Disqus: Connecting the conversation

I don’t use Plaxo’s Pulse — a kind of aggregator for social information about you and your friends — but I think it’s interesting that they have integrated any comments posted through Pulse with the Disqus comment system, which I have been using on my blog for some time now and am a big fan of. As Daniel Ha of Disqus mentions on the company blog, the various threads of disconnected conversation that are occurring in different corners of the blogosphere is something that is crying out for a solution, and Disqus could be the one to solve it.

One of the most recent flash points in that area occurred when Shyftr showed up on the scene, pulling full feeds from blogs such as mine and allowing people to share them and comment on them. Some people were upset about the fact that their RSS feed was being used as the foundation for someone else’s business, but others were also concerned that comments occurring on Shyftr weren’t connected to their blogs any more.

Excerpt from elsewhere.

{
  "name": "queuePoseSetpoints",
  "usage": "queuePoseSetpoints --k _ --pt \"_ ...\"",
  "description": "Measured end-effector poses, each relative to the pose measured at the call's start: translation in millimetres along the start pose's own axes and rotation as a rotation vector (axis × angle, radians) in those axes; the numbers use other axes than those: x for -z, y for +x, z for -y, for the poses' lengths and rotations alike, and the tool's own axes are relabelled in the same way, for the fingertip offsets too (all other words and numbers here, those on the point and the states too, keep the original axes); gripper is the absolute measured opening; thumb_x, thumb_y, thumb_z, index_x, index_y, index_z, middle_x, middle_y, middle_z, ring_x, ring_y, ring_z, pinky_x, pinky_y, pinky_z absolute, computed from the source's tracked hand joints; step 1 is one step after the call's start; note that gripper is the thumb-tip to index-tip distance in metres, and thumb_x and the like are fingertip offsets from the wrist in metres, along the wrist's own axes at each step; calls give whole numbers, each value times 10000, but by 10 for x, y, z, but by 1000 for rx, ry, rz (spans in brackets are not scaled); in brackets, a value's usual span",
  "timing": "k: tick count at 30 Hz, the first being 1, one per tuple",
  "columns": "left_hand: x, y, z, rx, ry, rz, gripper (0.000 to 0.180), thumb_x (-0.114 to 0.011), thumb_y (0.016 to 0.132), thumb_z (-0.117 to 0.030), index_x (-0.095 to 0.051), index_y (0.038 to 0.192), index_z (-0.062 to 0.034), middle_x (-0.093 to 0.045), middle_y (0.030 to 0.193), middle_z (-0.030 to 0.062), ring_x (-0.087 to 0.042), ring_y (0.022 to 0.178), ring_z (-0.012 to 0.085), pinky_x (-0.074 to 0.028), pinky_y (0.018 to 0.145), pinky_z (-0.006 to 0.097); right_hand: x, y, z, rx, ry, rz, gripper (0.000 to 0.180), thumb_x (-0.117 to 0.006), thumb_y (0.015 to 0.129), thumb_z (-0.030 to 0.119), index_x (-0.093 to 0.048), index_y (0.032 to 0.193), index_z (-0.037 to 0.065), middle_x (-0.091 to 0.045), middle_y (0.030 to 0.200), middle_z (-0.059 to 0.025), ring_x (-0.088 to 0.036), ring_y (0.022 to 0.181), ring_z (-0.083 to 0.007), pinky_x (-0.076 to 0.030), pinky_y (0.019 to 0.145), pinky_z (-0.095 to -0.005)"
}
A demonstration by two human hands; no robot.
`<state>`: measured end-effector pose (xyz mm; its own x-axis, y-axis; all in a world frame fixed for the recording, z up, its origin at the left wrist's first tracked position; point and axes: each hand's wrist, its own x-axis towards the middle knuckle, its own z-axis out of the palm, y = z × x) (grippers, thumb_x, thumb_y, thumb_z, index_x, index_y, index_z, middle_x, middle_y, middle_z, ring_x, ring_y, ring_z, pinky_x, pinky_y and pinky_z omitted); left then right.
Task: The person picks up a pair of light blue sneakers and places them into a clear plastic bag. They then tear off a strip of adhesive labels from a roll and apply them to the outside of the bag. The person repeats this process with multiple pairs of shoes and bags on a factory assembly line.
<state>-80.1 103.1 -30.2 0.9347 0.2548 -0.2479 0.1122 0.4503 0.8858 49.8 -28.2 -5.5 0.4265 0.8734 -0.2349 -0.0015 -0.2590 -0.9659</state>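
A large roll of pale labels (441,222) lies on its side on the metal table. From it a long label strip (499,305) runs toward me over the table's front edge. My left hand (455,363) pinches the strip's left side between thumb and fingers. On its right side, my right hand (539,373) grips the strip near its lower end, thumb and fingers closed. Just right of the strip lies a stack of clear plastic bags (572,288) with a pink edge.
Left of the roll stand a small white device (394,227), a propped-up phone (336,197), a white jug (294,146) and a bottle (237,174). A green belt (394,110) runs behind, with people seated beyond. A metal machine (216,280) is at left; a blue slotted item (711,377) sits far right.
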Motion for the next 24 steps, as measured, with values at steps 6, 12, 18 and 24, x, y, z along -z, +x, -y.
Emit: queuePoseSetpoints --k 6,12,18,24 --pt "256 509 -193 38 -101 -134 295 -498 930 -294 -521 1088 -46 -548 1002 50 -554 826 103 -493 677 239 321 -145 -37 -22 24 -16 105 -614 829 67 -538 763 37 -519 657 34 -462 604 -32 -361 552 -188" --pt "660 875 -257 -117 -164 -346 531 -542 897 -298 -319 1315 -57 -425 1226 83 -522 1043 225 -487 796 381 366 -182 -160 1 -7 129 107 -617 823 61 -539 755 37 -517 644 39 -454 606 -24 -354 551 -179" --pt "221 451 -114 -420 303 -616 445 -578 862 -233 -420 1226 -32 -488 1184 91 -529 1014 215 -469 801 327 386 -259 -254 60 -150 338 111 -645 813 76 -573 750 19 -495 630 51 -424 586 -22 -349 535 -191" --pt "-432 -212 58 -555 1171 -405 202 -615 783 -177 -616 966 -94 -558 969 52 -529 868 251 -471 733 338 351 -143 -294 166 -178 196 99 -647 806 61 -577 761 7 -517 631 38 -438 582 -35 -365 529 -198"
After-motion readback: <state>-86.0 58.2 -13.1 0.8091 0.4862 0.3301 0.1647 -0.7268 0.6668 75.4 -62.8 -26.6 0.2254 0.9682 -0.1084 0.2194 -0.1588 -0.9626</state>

The same type of issue has come up with other aggregation-style services such as FriendFeed (which allows you to post comments back to Twitter, etc. but not to blogs).

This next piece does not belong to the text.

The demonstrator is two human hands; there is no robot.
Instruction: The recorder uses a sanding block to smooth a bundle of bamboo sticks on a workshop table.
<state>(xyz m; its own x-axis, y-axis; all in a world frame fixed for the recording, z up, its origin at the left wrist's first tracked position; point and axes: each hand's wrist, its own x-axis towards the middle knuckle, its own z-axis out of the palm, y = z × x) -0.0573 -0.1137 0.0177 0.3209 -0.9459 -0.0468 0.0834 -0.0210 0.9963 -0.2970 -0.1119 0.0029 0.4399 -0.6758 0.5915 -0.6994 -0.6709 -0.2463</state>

Congrats to Daniel Ha — who Mark Evans recently interviewed for his blog — on taking the first step in helping to tie those loose strands of conversation together. It almost makes up for the fact that Disqus still doesn’t support trackbacks 🙂

Update:

Founder Nick Halstead pointed out to me that Fav.or.it — a feed aggregator that also aggregates comments — allows comments that are posted inside the service to be integrated with blogs as well, although Fav.or.it has not gotten rave reviews from some.